From: Dave Chinner <dchinner@redhat.com>

When we shut down the filesystem, it might first be detected in
writeback when we are allocating a inode size transaction. This
happens after we have moved all the pages into the writeback state
and unlocked them. Unfortunately, if we fail to set up the
transaction we then abort writeback and try to invalidate the
current page. This then triggers are BUG() in block_invalidatepage()
because we are trying to invalidate an unlocked page.

Fixing this is a bit of a chicken and egg problem - we can't
allocate the transaction until we've clustered all the pages into
the IO and we know the size of it (i.e. whether the last block of
the IO is beyond the current EOF or not). However, we don't want to
hold pages locked for long periods of time, especially while we lock
other pages to cluster them into the write.
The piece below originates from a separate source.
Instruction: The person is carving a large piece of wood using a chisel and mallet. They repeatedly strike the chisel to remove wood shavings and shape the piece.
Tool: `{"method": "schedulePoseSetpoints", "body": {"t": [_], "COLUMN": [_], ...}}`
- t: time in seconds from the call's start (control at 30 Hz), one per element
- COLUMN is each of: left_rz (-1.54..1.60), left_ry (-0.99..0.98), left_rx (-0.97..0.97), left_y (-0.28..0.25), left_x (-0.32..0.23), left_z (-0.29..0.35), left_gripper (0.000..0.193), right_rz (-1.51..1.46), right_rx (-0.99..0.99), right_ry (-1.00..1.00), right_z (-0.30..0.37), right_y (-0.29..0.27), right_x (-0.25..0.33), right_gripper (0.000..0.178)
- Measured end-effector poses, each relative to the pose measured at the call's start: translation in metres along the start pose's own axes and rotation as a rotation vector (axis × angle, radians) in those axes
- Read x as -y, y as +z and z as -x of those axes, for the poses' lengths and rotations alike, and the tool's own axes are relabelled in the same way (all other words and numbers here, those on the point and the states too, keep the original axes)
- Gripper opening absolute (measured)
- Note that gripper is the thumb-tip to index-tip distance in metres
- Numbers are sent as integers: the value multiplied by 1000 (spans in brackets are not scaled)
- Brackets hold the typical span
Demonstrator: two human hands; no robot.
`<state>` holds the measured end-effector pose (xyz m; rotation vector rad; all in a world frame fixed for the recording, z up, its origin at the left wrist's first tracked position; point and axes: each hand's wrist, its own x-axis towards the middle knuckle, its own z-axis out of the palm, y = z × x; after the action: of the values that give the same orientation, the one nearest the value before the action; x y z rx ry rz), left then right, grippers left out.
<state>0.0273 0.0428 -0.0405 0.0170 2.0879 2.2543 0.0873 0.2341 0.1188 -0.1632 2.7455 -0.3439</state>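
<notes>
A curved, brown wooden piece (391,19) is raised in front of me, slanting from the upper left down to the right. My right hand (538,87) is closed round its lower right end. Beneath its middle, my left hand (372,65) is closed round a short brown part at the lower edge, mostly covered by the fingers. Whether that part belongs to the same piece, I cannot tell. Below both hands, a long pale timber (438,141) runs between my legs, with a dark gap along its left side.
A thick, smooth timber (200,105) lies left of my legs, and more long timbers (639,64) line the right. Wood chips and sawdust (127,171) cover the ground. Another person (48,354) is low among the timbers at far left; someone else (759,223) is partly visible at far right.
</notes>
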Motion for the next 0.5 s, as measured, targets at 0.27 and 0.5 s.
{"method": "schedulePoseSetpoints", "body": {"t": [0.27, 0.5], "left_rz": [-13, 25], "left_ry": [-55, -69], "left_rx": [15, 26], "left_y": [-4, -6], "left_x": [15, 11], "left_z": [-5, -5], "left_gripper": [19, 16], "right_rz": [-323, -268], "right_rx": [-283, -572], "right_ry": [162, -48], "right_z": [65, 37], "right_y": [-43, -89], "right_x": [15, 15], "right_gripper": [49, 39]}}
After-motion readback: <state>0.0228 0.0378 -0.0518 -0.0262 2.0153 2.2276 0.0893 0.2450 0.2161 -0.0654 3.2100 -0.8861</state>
To fix this, we need to make a clear delineation in writeback where
errors can only be handled by IO completion processing. That is,
once we have marked a page for writeback and unlocked it, we have to
report errors via IO completion because we've already started the
IO. We may not have submitted any IO, but we've changed the page
state to indicate that it is under IO so we must now use the IO
completion path to report errors.

To do this, add an error field to xfs_submit_ioend() to pass it the
error that occurred during the building on the ioend chain. When
this is non-zero, mark each ioend with the error and call
xfs_finish_ioend() directly rather than building bios. This will
immediately push the ioends through completion processing with the
error that has occurred.

Signed-off-by: Dave Chinner <dchinner@redhat.com>
---
 fs/xfs/xfs_aops.c |   54 ++++++++++++++++++++++++++++++++++++++---------------
 1 file changed, 39 insertions(+), 15 deletions(-)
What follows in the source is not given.